At our last seminar in Dartington, I had a powerful experience where I began to understand and own the importance of rough and raw sound as well as conventionally beautiful sound in my playing. And I experienced in a new way how this relates to the different qualities in my own energy, both dark and light. My training and experience as an oboe player has been almost exclusively to focus on the conventionally beautiful, or “light” energy, this being what is desired to produce the right sound and approach to being a classical performer. The joining of light and dark in my internal world and in my music was liberating, a relief. It made me feel easier and opened a vein of creativity.

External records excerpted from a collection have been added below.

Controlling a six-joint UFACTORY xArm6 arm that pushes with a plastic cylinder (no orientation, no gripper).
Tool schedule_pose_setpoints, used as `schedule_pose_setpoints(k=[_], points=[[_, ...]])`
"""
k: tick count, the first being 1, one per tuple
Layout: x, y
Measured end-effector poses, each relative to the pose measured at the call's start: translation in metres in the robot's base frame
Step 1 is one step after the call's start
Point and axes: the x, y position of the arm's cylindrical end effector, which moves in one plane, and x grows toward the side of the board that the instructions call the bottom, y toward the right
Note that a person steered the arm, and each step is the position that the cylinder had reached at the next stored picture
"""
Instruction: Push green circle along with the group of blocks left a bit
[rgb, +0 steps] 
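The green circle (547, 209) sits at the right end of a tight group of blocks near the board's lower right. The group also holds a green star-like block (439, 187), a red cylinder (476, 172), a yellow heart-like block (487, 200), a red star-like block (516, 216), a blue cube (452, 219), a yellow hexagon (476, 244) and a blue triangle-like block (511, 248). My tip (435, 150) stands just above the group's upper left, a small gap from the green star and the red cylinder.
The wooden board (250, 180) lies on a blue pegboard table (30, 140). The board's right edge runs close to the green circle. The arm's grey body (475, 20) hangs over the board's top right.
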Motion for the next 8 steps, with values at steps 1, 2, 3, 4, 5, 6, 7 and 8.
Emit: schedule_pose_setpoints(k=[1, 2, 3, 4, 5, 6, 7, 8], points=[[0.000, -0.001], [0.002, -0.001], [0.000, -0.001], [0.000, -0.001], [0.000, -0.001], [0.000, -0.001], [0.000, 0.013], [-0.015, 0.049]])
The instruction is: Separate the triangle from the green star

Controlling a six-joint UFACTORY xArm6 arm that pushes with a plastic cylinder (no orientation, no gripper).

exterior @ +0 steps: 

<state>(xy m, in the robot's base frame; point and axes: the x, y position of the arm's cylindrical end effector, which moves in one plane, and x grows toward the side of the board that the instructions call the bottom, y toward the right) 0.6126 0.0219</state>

After the seminar I started to reflect on this theme of light and dark. What other insights could I discover? I found myself attracted to the painter Caravaggio. I’ve always been fascinated by his work, though I’m not sure I’d say I liked it! As I explore, I am struck by the way in which his life and world, and profound struggle in society are all played out in his work. There is no way in which I can think of him other than as an artist “in society”.
Where did his art come from? One part that has leapt off the page for me is the extent to which he recreated on canvas the world around him as he had experienced it, intentionally to a degree and subconsciously. His work catches vividly what he saw – the physical images, what he internalized from the intensity of his experience and the zeitgeist of Italy at the turn of the 17th century. His art embodies the relationship between him as artist and society.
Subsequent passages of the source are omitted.